Book Blog by Heena Rathore-Pardeshi

Book Review: Salvation Reigned by Travis Peterson

Book Details:

Author: Travis Peterson
Release Date: 31 March 2026
Series:
Genre: Dystopian, Post-Aplocalypse, Sci-Fi
Format: E-book 
Pages: 120 pages
Publisher:
Blurb:
A rogue planet is coming. Humanity’s last city has a plan. You won’t like it.
Pete wakes in POD 217 with blood on his face and no memory of yesterday. The Last Great City is clean, pleasurable, and perfectly controlled — as long as its citizens follow the cycle. Reset. Comply. Repeat.
Pete keeps failing the reset.
Somewhere in the city, a woman named Marla is looking for him. Somewhere in the past, two scientists just watched something enormous pass in front of Betelgeuse. And somewhere at the edge of a dying wasteland, a cybernaut older than civilization is sitting under a cherry tree, watching the feral descendants of humanity dance under a dying star.

Salvation Reigned moves across fractured time and colliding perspectives — the scientists who saw it coming, the city that chose control over truth, the lovers whose bond survives every attempt to erase it, and the machine left behind to witness what persists when everything else is gone.
Raw. Nonlinear. Uncompromising.
This is not a story about heroes. It is a story about what love, memory, and consciousness do when a system tries to delete them.
Adult content: extreme language and graphic violence.
For fans of Philip K. Dick, Chuck Palahniuk, and Jeff VanderMeer.

Review

Rating: 4 out of 5.

Salvation Reigned by Travis James Peterson is a strange, abrasive, darkly comic work of dystopian science fiction that reads like the end of the world filtered through panic, intoxication, political theatre, body horror, and cosmic absurdity.
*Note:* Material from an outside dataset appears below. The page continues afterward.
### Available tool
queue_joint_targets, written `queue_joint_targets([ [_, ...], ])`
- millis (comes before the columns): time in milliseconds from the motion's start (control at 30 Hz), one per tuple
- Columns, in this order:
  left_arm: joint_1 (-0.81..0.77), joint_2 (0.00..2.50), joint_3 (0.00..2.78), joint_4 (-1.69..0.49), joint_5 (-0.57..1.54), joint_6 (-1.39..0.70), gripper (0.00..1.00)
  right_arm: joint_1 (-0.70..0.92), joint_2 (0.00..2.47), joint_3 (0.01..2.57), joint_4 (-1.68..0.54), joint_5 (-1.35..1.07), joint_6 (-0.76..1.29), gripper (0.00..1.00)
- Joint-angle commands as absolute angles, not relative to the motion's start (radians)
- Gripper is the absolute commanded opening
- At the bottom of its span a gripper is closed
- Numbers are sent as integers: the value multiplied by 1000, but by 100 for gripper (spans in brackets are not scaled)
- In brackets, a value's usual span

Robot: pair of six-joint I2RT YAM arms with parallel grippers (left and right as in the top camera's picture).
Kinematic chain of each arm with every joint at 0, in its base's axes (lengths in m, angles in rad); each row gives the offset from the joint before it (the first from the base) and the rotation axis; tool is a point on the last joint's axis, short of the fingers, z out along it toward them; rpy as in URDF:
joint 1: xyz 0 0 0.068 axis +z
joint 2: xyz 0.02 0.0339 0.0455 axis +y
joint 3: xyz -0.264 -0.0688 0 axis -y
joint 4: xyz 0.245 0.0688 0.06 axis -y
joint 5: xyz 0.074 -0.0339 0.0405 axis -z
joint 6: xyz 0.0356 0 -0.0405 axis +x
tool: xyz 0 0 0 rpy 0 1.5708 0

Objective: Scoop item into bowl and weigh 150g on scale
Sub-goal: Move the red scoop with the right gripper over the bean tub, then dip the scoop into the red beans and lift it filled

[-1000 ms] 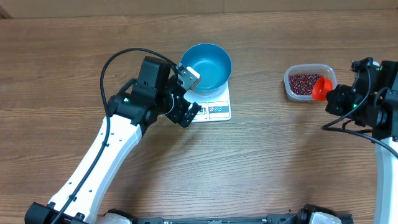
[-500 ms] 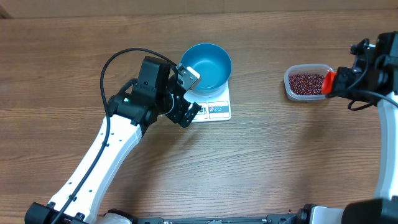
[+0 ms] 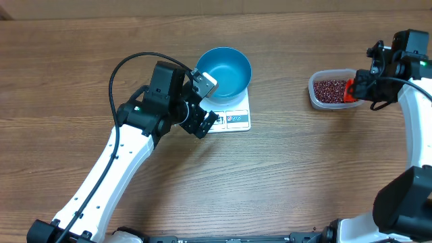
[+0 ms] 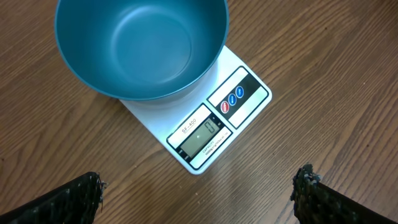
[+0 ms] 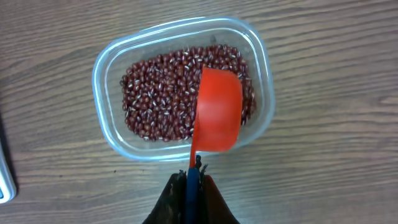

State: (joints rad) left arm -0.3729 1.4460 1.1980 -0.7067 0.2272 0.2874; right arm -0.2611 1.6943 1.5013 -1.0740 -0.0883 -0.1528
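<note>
the wood-grain tabletop [image 3: 304, 169] lies under both my claws. my left arm [image 3: 115, 169], white with a black cable looped over it, reaches in to the scale's side.

the blue bowl [image 4: 143, 43] stands just ahead of my left claw [image 4: 196, 186], on the far part of the scale [image 4: 211, 134]; i see nothing inside it. the white scale sits between that claw's two fingers when i look down from the wrist, its display and three buttons along the edge nearest the claw. the display reads zero. my left claw is spread wide apart, touching neither scale nor bowl.

the clear tub [image 5: 102, 62] sits on the tabletop directly in front of my right claw [image 5: 193, 180], well apart from the bowl and scale. my right claw is clamped together on the thin handle of the red scoop [image 5: 217, 118]; the scoop's cup reaches out from the claw over the tub, above its right part.

the beans [image 5: 155, 99], small and dark red-brown, fill the tub's floor in front of the right claw, partly hidden by the scoop's cup.
</note>
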Motion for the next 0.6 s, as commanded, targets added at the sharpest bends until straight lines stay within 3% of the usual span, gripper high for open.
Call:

The novel begins with Pete, a scientist working on a singularity weapon to stop Nyx, a rogue planet on a collision course with Earth, but very quickly expands into something much wilder: a collapsing civilisation, performative leadership, feral evolution, cybernauts, strongholds, memory cycles, and the unsettling question of whether “saving humanity” means anything if humanity has already lost itself.

What immediately stands out is the book’s voice. It is raw, fragmented, profane, hallucinatory, and deliberately excessive. Author Peterson writes in short bursts that feel part fever dream, part stand-up routine, and part apocalypse sermon. This style will not be for everyone, but it gives the novel a distinctive pulse. The political satire is especially sharp in the early sections, where the President, his cabinet, and the media apparatus respond to planetary extinction with ego, spectacle, branding, and grotesque public performance. The discovery of Nyx by Gilbert and Lewis, followed by the government’s attempt to control the narrative, sets the tone beautifully: this is a world too stupid, vain, and overstimulated to face its own ending with dignity.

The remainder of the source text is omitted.